* _Task goal_: Out of the data below, copy every line with the string "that".

......

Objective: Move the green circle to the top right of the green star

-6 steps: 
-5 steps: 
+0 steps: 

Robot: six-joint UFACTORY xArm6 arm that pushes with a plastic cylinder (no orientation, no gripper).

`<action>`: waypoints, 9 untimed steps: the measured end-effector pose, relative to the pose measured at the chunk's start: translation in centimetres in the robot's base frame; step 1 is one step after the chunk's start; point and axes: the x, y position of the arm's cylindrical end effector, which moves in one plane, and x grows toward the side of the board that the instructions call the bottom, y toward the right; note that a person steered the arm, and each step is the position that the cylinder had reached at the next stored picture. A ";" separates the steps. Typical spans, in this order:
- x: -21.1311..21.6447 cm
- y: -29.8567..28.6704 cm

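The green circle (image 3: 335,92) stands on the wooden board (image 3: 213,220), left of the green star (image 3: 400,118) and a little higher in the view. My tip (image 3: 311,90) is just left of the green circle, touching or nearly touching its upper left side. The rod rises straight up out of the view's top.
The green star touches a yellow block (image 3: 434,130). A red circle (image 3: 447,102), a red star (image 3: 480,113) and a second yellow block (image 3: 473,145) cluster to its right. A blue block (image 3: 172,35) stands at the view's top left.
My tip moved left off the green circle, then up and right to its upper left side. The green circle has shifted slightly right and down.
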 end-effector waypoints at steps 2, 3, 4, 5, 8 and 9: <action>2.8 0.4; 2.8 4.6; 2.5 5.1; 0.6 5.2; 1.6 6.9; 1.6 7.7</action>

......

* _Solved problem_:
Robot: six-joint UFACTORY xArm6 arm that pushes with a plastic cylinder (no orientation, no gripper).
`<action>`: waypoints, 9 untimed steps: the measured end-effector pose, relative to the pose measured at the chunk's start: translation in centimetres in the robot's base frame; step 1 is one step after the chunk's start; point and axes: the x, y position of the arm's cylindrical end effector, which moves in one plane, and x grows toward the side of the board that the instructions call the bottom, y toward the right; note that a person steered the arm, and each step is the position that the cylinder had reached at the next stored picture. A ";" separates the steps. Typical spans, in this order:

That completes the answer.